Gilead exits J&J royalty deal for liver drug ahead of potential FDA nod

Gilead (NASDAQ:GILD) has paid $320M to buy out the liver disease therapy seladelpar ahead of a potential FDA approval next week, the company’s CFO Andrew Dickinson said during the company’s recent earnings call.

The payment ends the company’s requirement to pay up to an 8% royalty on seladelpar net sales to J&J (NYSE:JNJ), from which its then-developer CymaBay Therapeutics acquired its licensing rights in 2006.

Seladelpar, which belongs to a drug class known as PPARδ (selective peroxisome proliferator-activated receptor delta) agonists, is currently under FDA priority review for primary biliary cholangitis (PBC), an autoimmune disease affecting bile ducts in the liver.

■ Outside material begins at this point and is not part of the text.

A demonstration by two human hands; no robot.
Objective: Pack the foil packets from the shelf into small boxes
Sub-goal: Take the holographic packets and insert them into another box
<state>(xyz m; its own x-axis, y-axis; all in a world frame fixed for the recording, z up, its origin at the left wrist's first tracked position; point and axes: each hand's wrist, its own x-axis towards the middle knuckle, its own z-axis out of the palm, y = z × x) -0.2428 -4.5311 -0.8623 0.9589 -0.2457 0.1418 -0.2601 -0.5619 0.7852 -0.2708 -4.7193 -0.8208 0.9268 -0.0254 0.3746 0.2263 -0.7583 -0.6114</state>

Early this year, the FDA accepted its new drug application for PBC, issuing August 14, 2024, as the target action date. Gilead (GILD) acquired CymaBay for $4.3B a few weeks later.

The payment is expected to increase a category of asset acquisition expenses called acquired in-process research and development (IPR&D) costs to $4.7B in 2024, up from $4.4B in the previous projection, Dickinson said.

Other developers of PBC drugs include Genfit (GNFT) (OTCPK:GNFTF) and Ipsen (OTCPK:IPSEY) (OTCPK:IPSEF), which won FDA accelerated approval for their product Iqirvo in June. Intercept Pharmaceuticals, which marketed the PBC therapy Ocaliva, was acquired by the Italian pharmaceutical company Alfasigma in November.